Kabrin 17 metre oluşuyla ilgili olarak farklı açıklamalar da bulunuyor. Hz. Yuşa'ya duyulan saygı, sevgi ve manevi şahsına hürmeten kabrinin uzun yapılmış olabileceği şeklindeki değerlendirmelerin dışında, tepenin eski çağlarda Dev Dağı olarak bilindiği, mezarın da eski inançlara göre dağlarda yaşadığı kabul edilen devler tarafından inançları nedeniyle bu büyüklükte yapıldığı iddia ediliyor.
 
Tabelada şu bilgiler yer alıyor:
 
"Yuşa peygamber bir rivayete göre Musa peygamberle birlikte Mecmeul-Bahreyn'e (boğaziçi) gelmiş ve vefat ederek bu tepeye gömülmüştür. Başka bir rivayette ise tepe adını, Karadeniz’den ilk görülen en yüksek tepe olması dolayısıyla ‘Fenikeliler’ tarafından ‘kurtarıcı’ anlamına gelen Yesu'dan almaktadır. Yuşa peygamber, Yusuf neslinden olup, Hz. Musa'nın çağdaşıdır. Hz. Musa'nın genç Yuşa ile ‘iki denizin birleştiği yere’ kadar yaptıkları tarihi ve gizemli yolculukları burada Hızır ile buluşmaları Kur'an-ı Kerim'de Kehf Suresinin 60-65. ayetlerinde anlatılır. Burada Hz. Musa'nın yanındaki ‘genç adamın’ Hz. Yuşa olduğu şeklindeki inanış en çok Beşiktaş'ta türbesi bulunan Kanuni Sultan Süleyman'ın süt kardeşi Yahya Efendi'nin (1494-1570) manevi keşfi ile irtibatlandırılarak yaygınlaşmış ve şöhret bulmuştur.
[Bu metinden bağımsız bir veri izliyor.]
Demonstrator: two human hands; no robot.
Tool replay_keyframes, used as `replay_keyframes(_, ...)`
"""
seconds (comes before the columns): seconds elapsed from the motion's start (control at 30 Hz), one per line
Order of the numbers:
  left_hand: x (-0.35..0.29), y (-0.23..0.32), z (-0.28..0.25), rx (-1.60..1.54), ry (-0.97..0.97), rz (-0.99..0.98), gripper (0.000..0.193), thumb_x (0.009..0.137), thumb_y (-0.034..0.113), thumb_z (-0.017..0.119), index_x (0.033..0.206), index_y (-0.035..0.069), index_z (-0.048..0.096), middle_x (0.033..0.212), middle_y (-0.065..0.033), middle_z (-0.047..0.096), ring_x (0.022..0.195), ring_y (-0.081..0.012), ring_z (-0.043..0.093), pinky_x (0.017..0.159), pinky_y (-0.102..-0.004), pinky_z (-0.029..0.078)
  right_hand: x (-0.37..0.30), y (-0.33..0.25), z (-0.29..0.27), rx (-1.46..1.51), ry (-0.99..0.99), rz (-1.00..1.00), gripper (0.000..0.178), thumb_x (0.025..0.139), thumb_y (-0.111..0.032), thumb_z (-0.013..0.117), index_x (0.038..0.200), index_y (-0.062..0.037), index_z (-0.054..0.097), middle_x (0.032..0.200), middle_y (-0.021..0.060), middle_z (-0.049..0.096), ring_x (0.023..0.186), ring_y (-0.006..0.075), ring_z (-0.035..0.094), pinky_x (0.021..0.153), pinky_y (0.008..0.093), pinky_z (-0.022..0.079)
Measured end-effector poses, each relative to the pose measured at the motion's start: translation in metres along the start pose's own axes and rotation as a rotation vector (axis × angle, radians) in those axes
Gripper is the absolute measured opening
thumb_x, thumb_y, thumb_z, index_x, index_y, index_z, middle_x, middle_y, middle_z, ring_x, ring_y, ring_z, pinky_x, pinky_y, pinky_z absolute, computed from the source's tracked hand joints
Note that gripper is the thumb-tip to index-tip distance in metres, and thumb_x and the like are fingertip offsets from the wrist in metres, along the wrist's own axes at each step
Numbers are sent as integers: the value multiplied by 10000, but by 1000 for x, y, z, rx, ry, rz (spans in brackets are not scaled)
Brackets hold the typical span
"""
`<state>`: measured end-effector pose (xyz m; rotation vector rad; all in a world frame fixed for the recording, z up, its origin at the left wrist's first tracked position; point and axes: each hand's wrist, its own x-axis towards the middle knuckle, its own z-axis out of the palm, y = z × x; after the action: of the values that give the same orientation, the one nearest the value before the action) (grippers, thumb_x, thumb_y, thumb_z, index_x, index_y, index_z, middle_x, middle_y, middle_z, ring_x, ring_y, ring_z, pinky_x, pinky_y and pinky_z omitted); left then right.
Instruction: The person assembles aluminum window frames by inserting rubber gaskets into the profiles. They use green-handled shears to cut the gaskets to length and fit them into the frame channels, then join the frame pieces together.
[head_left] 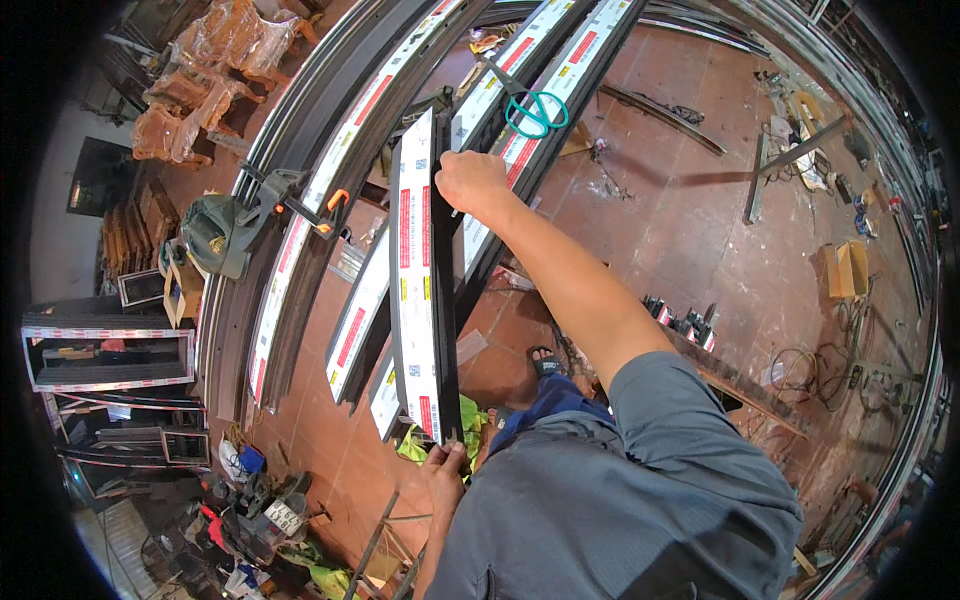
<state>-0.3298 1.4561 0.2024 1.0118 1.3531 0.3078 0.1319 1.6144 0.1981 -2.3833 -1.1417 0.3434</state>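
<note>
A short profile bar (417,300), dark with white protective film and red and yellow labels, lies lengthwise in front of me across longer bars. My left hand (445,475) grips its near end, thumb on top. Near its far end, my right hand (472,185) is closed at the bar's right edge. A thin pale tip shows below that fist, too small to name. Scissors (537,115) with teal handles rest on the long film-covered bars (580,50) beyond my right hand.
More long dark profiles (300,240) run along the left, with an orange-handled clamp (335,200) and a green cap (215,235) on them. Glazed frames (110,358) stand at far left. A cardboard box (850,270) and scraps lie on the tiled floor (680,250) to the right.
</note>
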Motion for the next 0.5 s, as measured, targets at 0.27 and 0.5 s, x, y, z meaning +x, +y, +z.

Bazı tefsirlerde Yuşa'nın, Hz. Musa'nın vefatından sonra peygamber olarak gönderildiği, Hz. Musa'nın yeğeni ve yardımcısı olduğu, Hristiyanların ve Yahudilerin ona Yeşu dedikleri nakledilir. Yeşu (Yuşa) Beni İsrail'e gönderilen 4 büyük peygamberden biridir."